MammoScreen BD only produces adjunctive information to aid interpreting physicians in the assessment of breast tissue composition. It is not a diagnostic software.
Patient management decisions should not be made solely based on analysis by MammoScreen BD.
MammoScreen BD is a software-only device (SaMD) using artificial intelligence to assist radiologists in the interpretation of mammograms. The purpose of the MammoScreen BD software is to automatically process a mammogram to assess the density of the breasts.
MammoScreen BD processes the 2D-mammograms standard views (CC and/or MLO of FFDM and/or the 2DSM from the DBT) to assess breast density.
For each examination, MammoScreen BD outputs the breast density following the ACR BI-RADS 5th Edition breast density category.
MammoScreen BD outputs can be integrated with compatible third-party software such as MammoScreen Suite. Results may be displayed in a web UI, as a DICOM Structured Report, a DICOM Secondary Capture Image, or within patient worklists by the third-party software.

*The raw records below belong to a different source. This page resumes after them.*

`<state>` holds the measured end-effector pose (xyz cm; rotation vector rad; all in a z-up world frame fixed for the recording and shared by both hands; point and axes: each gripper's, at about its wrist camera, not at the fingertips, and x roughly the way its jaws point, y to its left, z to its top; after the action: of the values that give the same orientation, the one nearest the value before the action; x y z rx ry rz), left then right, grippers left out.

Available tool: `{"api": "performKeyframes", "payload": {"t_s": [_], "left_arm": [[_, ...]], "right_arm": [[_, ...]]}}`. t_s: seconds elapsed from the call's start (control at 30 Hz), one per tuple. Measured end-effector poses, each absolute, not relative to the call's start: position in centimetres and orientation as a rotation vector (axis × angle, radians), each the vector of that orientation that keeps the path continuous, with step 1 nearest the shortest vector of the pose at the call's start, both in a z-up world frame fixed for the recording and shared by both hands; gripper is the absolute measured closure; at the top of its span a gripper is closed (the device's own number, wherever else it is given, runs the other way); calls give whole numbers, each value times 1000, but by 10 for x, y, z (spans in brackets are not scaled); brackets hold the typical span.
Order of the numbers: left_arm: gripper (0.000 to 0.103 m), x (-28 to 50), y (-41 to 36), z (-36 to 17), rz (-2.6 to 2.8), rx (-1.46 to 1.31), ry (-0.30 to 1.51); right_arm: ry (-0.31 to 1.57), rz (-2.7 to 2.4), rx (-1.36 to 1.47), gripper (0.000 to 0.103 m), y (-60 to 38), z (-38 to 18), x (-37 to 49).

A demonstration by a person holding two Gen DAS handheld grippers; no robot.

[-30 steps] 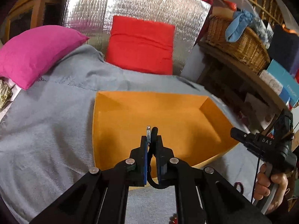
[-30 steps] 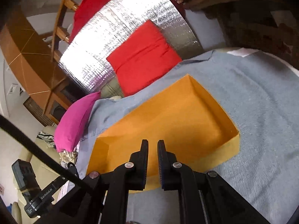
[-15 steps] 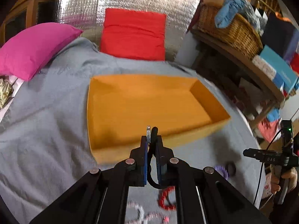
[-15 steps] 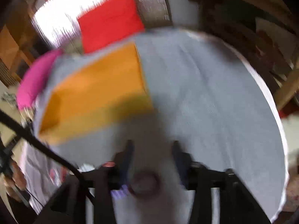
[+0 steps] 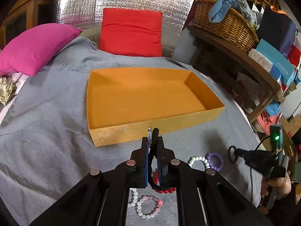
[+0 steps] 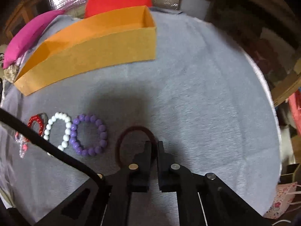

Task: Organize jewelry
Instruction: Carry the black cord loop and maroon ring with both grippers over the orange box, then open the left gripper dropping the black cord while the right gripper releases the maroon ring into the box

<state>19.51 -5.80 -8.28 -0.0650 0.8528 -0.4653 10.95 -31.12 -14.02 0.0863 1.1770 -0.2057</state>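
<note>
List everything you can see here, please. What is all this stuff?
Box: one, orange, open-topped, on the cloth.
Cloth: one, grey, covering the surface.
Bead bracelets: four, purple, white, red and pale pink, lying on the cloth in front of the box.
Ring: one, dark red, on the cloth beside the purple bracelet.
Cushions: two, pink and red, behind the box.
Foil sheet: one, silver, behind the cushions.
Basket: one, wicker, on the shelf at right.
Small dark item: one, too small to identify, in the left gripper.
Left gripper: black, jaws shut on the small dark item.
Right gripper: black, jaws shut on the ring.
Hand: one, holding the right gripper.
</note>
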Motion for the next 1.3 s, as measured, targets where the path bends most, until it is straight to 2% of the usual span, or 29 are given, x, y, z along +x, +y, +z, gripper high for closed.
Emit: {"api": "performKeyframes", "payload": {"t_s": [0.23, 0.4, 0.6, 0.73, 0.77, 0.8, 0.83, 0.87, 1.0, 1.13, 1.3], "left_arm": [[95, 210, -53, -82, -462, -107, 845], [95, 232, -54, -89, -448, -147, 850], [95, 259, -50, -103, -398, -158, 868], [93, 272, -50, -115, -327, -132, 907], [87, 275, -50, -119, -308, -124, 925], [71, 276, -49, -121, -301, -121, 932], [61, 276, -49, -122, -290, -120, 939], [46, 275, -47, -121, -274, -117, 930], [42, 268, -43, -111, -264, -99, 872], [41, 266, -35, -111, -245, -105, 887], [41, 264, -31, -110, -215, -64, 890]], "right_arm": [[926, -202, 247, 98, -319, -83, 135], [781, -198, 278, 98, -299, -70, 173], [823, -193, 299, 98, -282, -94, 240], [894, -201, 295, 96, -282, -116, 252], [897, -204, 300, 96, -283, -115, 246], [902, -202, 315, 95, -286, -117, 246], [903, -199, 329, 94, -288, -114, 244], [896, -193, 351, 94, -293, -111, 238], [822, -195, 421, 78, -313, -95, 225], [793, -244, 436, 76, -328, -92, 219], [857, -321, 427, 76, -350, -113, 226]]}}
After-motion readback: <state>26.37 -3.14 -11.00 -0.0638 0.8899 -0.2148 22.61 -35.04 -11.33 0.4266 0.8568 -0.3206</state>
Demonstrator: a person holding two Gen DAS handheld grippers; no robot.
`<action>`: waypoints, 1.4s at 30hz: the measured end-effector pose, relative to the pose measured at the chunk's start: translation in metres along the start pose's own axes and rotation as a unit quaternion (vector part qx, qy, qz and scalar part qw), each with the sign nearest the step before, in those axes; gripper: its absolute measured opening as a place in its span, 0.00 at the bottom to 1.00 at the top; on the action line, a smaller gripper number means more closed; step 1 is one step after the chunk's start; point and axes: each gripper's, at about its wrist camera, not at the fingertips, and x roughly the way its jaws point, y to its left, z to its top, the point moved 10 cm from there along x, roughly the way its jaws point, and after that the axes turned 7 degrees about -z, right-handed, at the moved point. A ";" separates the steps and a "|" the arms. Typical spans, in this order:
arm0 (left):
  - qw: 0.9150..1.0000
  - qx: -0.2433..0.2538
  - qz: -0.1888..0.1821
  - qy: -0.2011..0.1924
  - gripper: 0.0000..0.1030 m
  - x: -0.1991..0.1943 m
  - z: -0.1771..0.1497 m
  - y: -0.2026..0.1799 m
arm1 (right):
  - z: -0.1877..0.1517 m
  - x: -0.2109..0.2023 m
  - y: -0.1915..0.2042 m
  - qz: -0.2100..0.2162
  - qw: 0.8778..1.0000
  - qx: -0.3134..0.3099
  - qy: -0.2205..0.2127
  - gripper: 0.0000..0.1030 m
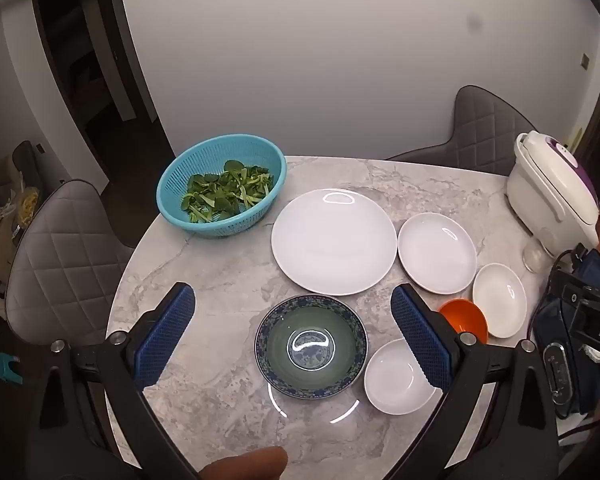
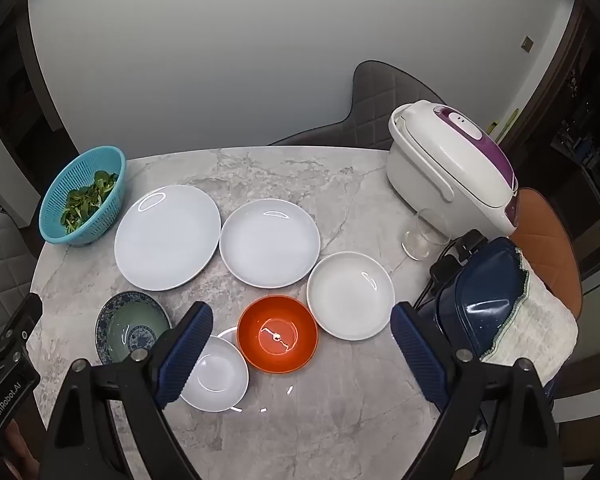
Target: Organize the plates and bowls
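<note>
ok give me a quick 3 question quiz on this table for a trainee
1. True or false: the colander holds green leaves.
2. Multiple choice: which bowl lies between the fingers of the right gripper in its own view? A. the patterned bowl B. the orange bowl C. the small white bowl
3. Fill in: the left gripper has its jaws ____ and holds nothing.

Key: 1 true; 2 B; 3 open
</note>
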 end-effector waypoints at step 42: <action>1.000 -0.003 0.001 0.002 0.97 0.012 -0.006 0.002 | 0.004 0.004 0.008 -0.001 1.000 0.001 -0.001 0.90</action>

MammoScreen BD takes as input a folder with images in DICOM formats and outputs breast density assessment in a form of a JSON file.
Note that the MammoScreen BD outputs should be used as complementary information by radiologists while interpreting breast density. Patient management decisions should not be made solely on the basis of analysis by MammoScreen BD, the medical professional interpreting the mammogram remains the sole decision-maker.
Here's a breakdown of the acceptance criteria and the study that proves MammoScreen BD meets them, based on the provided FDA 510(k) clearance letter:
Acceptance Criteria and Device Performance Study
The study primarily focuses on the standalone performance of MammoScreen BD in assessing breast density against an expert consensus Ground Truth. The key metric for performance is the quadratically weighted Cohen's Kappa (${\kappa}$).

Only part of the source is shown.